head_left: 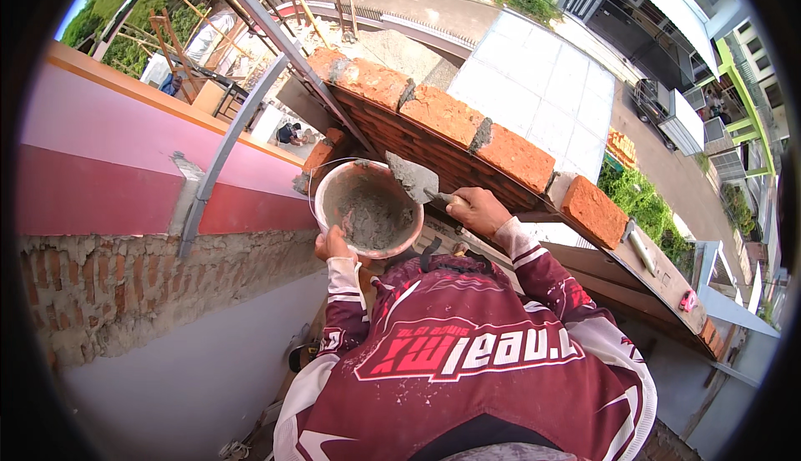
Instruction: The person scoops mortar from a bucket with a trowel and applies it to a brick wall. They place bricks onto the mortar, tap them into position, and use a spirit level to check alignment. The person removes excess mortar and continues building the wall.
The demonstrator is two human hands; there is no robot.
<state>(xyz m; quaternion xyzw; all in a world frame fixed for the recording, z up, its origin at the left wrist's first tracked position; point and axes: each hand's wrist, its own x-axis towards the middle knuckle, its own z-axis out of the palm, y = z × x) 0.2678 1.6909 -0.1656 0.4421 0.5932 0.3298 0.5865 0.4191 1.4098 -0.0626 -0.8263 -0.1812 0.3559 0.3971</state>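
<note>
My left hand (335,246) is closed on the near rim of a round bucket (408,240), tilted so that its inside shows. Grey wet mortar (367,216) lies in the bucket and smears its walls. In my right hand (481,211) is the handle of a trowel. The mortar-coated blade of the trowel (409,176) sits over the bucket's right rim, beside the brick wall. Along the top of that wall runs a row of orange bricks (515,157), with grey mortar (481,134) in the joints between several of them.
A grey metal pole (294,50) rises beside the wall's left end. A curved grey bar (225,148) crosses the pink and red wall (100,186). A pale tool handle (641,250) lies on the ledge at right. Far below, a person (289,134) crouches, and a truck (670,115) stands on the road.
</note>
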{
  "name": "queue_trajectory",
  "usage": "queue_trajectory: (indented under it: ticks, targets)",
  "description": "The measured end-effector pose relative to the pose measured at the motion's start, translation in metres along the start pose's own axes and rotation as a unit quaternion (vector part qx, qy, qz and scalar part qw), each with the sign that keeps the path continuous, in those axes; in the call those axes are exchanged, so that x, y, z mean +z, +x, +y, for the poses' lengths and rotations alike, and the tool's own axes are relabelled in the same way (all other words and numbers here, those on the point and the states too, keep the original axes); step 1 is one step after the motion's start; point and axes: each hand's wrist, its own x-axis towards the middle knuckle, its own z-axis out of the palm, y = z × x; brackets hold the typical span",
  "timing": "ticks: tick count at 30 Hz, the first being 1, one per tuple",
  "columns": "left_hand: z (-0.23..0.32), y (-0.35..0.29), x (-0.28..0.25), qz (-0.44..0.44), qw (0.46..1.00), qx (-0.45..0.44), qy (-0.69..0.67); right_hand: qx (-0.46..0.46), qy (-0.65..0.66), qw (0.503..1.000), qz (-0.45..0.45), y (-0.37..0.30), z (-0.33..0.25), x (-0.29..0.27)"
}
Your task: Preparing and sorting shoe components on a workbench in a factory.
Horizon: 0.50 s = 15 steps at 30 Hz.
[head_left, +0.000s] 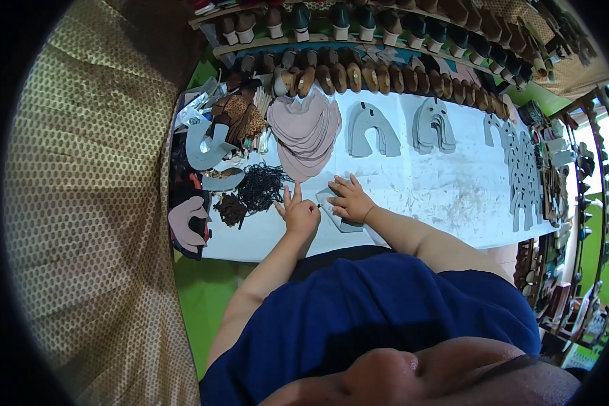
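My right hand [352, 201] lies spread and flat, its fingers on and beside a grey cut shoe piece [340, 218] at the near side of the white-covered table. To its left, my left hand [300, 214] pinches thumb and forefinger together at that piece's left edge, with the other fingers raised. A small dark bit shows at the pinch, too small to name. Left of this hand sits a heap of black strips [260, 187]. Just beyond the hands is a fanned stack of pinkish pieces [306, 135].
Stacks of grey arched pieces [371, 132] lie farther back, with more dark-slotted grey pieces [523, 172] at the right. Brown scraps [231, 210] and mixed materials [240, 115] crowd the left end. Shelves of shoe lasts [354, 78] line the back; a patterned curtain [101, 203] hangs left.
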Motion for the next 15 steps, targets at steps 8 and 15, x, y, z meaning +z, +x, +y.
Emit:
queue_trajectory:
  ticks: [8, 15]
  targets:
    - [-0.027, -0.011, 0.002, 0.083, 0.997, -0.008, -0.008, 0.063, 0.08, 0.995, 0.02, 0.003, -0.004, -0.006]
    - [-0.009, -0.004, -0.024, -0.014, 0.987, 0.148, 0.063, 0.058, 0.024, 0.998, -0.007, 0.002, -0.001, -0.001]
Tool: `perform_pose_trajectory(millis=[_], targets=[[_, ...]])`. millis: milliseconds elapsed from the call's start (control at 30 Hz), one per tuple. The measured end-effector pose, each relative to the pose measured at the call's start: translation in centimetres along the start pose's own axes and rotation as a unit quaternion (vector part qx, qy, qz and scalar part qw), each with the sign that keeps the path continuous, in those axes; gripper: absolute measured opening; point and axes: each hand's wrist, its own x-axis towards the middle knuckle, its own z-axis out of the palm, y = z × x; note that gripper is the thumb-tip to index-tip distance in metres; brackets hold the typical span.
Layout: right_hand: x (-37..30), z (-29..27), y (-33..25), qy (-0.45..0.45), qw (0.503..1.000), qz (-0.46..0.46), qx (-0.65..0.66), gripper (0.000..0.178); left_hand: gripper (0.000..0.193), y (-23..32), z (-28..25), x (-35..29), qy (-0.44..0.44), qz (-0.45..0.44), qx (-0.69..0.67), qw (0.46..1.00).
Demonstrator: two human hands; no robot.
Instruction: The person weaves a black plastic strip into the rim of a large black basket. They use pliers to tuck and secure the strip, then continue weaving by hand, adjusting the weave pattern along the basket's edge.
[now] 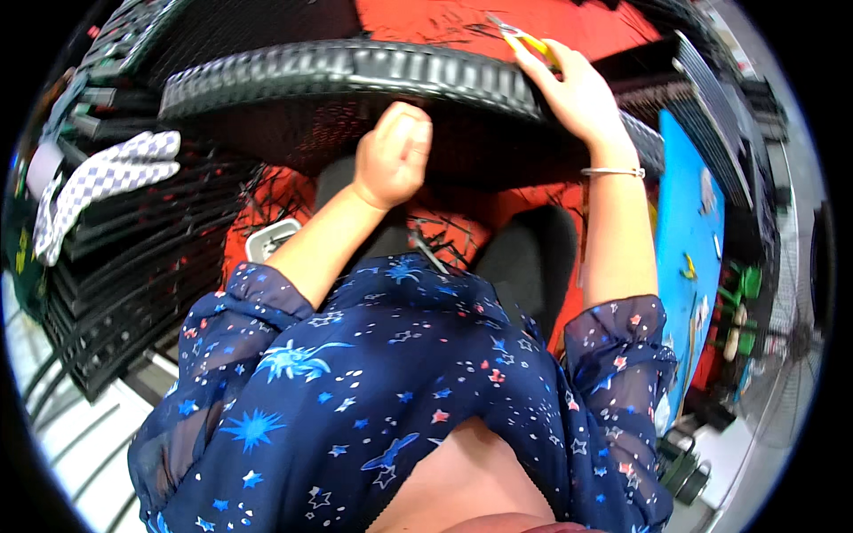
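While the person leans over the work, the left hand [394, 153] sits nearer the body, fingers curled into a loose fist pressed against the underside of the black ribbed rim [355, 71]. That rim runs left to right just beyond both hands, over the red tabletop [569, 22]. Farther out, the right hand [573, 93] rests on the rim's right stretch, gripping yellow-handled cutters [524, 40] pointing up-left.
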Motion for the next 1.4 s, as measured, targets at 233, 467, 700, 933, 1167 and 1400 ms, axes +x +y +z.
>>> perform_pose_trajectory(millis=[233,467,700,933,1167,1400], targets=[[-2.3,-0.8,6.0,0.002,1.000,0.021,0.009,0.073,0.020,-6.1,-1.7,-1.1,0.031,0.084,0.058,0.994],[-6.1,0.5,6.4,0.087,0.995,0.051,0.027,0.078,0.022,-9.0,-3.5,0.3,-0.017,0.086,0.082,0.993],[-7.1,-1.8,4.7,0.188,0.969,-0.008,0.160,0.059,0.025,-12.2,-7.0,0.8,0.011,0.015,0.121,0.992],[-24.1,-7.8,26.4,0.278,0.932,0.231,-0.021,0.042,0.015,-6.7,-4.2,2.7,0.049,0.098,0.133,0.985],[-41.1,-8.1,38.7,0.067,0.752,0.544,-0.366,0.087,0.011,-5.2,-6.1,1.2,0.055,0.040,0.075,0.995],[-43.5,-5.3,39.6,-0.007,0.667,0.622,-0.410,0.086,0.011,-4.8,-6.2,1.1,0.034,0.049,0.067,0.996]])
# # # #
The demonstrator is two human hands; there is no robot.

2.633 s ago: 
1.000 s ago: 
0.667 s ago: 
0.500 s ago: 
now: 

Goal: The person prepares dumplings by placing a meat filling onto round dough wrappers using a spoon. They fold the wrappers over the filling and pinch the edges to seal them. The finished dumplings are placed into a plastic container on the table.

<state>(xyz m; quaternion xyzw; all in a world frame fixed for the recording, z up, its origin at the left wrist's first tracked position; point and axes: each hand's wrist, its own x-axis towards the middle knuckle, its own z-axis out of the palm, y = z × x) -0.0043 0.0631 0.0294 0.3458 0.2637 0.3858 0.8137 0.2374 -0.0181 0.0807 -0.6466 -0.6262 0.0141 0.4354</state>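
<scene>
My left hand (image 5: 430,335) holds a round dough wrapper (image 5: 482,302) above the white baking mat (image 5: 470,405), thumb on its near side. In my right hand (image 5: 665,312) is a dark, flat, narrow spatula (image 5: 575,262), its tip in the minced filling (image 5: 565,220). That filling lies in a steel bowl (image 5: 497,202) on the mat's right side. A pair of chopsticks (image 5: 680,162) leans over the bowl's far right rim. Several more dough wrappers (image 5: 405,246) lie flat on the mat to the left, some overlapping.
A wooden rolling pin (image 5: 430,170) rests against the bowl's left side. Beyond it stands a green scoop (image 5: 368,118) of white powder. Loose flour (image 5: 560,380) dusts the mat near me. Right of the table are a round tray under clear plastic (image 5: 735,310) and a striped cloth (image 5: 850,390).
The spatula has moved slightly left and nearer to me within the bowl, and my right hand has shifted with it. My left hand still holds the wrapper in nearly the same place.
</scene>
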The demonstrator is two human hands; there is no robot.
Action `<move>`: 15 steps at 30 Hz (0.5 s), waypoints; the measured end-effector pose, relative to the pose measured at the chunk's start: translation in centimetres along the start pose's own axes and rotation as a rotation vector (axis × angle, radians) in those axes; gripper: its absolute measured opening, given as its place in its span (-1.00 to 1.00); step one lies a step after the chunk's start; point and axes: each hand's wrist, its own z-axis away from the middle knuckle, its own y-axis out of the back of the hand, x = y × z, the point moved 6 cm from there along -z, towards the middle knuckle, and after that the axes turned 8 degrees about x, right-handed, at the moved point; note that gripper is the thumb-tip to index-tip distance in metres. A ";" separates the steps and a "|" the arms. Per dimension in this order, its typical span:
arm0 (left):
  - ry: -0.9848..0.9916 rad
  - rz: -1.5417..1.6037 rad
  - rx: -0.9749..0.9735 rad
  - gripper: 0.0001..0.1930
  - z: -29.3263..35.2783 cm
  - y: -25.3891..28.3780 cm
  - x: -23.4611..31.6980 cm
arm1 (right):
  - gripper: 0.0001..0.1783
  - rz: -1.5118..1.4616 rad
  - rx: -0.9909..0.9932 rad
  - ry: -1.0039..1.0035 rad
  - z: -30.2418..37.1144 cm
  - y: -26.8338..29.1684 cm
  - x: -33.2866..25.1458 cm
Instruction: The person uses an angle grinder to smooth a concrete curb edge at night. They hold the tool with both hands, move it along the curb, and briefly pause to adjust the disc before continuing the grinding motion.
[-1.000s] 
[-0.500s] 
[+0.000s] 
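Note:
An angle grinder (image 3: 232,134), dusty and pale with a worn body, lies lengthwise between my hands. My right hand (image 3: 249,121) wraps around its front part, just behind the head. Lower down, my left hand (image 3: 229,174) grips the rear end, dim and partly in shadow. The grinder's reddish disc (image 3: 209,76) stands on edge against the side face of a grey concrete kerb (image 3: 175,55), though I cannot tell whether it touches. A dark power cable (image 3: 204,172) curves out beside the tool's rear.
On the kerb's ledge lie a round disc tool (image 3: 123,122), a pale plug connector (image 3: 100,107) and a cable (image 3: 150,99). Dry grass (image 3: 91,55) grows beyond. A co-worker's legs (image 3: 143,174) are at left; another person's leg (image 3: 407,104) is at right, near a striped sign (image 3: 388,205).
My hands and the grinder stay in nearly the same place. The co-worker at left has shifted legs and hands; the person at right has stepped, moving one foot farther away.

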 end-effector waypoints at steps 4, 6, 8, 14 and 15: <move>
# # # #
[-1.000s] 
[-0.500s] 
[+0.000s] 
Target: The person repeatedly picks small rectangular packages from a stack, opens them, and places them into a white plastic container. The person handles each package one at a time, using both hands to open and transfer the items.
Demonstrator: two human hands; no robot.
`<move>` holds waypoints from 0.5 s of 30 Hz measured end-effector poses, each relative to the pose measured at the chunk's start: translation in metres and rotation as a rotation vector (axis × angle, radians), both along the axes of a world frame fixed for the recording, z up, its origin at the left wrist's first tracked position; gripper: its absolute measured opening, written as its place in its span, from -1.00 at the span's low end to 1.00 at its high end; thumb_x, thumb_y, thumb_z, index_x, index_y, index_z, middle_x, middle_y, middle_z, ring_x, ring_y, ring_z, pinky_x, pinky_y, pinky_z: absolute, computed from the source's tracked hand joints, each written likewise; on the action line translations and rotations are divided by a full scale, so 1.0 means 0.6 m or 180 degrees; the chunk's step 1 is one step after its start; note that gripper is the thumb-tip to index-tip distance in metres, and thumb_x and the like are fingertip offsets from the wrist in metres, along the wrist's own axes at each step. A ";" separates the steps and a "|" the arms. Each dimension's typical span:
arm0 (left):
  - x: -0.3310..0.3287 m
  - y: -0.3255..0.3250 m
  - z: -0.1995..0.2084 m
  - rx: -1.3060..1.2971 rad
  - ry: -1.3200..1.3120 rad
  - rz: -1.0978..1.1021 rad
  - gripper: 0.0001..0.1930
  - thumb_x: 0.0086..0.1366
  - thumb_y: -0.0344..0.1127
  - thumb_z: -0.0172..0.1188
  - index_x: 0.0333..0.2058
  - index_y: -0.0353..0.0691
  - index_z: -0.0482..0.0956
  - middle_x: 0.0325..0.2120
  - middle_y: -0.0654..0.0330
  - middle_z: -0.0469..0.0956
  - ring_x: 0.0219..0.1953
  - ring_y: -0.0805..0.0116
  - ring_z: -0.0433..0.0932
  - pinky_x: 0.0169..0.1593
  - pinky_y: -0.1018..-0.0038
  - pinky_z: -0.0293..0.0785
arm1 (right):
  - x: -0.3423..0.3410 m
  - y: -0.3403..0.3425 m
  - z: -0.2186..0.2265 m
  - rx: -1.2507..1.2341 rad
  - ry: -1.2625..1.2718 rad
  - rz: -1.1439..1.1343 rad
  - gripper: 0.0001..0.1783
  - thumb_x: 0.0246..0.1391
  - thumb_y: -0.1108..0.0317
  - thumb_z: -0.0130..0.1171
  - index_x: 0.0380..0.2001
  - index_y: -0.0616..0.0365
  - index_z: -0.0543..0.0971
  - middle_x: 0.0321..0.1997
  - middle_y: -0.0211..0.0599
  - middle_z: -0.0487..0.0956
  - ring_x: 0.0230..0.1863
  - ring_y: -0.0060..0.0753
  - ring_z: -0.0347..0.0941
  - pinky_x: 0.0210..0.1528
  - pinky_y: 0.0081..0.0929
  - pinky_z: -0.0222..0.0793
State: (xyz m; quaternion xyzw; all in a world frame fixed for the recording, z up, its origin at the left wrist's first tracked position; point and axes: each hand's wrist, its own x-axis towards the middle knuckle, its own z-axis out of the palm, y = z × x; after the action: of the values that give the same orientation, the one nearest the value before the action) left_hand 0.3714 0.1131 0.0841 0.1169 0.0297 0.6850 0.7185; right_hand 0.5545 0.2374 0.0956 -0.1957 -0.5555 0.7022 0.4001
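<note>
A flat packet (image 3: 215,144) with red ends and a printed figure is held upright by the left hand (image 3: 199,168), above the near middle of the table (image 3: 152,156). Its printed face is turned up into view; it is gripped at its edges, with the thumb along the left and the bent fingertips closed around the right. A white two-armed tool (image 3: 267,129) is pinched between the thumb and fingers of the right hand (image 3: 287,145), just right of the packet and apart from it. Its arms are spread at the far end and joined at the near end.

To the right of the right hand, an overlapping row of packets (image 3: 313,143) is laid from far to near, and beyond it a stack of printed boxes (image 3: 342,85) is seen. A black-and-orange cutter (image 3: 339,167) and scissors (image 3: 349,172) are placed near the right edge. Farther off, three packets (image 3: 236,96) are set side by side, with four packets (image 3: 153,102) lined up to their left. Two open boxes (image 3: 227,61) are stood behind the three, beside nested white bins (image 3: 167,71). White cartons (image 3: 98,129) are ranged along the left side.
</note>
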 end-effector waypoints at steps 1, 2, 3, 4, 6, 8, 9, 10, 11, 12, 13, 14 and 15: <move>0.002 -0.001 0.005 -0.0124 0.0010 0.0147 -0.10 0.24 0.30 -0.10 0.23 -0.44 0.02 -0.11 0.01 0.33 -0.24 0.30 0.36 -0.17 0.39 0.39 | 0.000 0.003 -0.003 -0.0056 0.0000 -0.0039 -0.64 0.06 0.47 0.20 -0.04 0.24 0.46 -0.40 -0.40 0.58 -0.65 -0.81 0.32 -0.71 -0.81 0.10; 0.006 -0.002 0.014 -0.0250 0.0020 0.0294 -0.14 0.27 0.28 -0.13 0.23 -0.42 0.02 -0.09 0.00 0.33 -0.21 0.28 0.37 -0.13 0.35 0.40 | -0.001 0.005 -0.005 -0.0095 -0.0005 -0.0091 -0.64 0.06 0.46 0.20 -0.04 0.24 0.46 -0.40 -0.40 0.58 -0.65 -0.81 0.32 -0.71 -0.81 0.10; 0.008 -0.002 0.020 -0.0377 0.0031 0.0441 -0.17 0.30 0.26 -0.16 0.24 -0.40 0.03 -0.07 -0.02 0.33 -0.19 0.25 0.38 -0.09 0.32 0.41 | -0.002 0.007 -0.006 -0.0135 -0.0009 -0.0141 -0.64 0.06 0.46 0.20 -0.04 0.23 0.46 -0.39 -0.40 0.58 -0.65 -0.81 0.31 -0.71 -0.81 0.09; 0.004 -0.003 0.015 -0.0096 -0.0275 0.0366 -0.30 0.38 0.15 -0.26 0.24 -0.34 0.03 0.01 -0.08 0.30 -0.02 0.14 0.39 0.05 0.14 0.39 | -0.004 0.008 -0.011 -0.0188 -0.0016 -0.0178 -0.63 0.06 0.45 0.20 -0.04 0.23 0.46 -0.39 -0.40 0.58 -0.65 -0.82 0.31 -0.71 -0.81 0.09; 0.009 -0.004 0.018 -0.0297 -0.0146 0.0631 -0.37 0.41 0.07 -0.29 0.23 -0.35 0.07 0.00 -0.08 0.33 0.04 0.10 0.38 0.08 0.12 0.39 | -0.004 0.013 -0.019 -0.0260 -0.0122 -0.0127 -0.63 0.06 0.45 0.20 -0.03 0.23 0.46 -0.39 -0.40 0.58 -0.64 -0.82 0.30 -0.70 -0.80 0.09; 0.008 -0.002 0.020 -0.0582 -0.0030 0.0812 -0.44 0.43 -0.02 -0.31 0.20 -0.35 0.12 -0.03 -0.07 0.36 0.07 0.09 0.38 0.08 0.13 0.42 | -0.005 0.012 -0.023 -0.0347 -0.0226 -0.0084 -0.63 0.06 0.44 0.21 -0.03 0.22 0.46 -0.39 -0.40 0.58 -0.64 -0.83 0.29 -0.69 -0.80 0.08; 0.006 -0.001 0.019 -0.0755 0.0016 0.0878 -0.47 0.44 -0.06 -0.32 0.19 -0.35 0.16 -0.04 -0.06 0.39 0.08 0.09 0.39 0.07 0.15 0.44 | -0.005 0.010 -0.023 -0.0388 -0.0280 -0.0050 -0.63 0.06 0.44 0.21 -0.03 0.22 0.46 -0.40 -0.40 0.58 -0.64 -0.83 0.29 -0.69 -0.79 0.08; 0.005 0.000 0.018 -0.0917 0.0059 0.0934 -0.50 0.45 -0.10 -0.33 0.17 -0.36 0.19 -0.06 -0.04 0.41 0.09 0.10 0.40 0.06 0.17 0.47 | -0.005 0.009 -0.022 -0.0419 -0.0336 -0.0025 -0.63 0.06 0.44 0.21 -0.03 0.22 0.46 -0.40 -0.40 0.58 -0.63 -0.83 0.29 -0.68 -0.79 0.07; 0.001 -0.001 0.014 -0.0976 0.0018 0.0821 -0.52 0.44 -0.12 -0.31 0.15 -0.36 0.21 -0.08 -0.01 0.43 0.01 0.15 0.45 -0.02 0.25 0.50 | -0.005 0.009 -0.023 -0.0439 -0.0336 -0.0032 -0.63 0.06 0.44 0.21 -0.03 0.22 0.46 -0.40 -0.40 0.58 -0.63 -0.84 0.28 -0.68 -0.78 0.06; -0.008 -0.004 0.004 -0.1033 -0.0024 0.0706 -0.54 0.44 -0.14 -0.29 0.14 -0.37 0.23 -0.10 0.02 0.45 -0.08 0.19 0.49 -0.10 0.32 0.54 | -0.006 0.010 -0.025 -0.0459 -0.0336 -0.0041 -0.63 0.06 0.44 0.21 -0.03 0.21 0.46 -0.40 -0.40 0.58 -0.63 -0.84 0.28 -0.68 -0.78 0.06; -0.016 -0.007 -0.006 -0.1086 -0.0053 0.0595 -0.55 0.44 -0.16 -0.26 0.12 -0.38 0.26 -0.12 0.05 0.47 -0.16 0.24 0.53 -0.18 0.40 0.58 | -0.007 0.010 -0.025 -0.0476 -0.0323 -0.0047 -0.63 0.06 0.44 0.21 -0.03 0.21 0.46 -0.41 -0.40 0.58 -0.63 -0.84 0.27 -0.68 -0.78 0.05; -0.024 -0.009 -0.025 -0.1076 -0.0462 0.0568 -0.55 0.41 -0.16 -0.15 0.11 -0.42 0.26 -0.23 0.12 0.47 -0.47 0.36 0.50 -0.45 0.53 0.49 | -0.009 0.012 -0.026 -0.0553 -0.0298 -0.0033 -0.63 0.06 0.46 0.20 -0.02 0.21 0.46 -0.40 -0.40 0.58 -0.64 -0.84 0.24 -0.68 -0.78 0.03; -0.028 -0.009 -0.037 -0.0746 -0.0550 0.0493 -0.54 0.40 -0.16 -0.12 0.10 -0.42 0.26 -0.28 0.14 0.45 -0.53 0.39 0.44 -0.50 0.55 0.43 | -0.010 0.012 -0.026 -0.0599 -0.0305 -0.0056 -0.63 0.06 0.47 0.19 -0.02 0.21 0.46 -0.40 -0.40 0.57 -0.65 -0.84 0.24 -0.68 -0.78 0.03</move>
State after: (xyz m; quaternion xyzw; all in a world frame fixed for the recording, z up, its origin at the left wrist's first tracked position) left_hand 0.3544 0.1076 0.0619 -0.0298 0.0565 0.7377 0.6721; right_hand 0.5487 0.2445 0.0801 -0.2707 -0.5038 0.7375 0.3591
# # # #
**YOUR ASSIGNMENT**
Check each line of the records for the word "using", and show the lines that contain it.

**RESPONSE BOX**
Goal: The person prepares dumplings by placing a meat filling onto round dough wrappers using a spoon. They fold the wrappers over the filling and pinch the edges to seal them. The finished dumplings are placed into a plastic container on the table.
Target: The person repeatedly picks small rectangular packages from a stack, opens them, and places them into a white plastic container. The person handles each package one at a time, using both hands to open and transfer the items.

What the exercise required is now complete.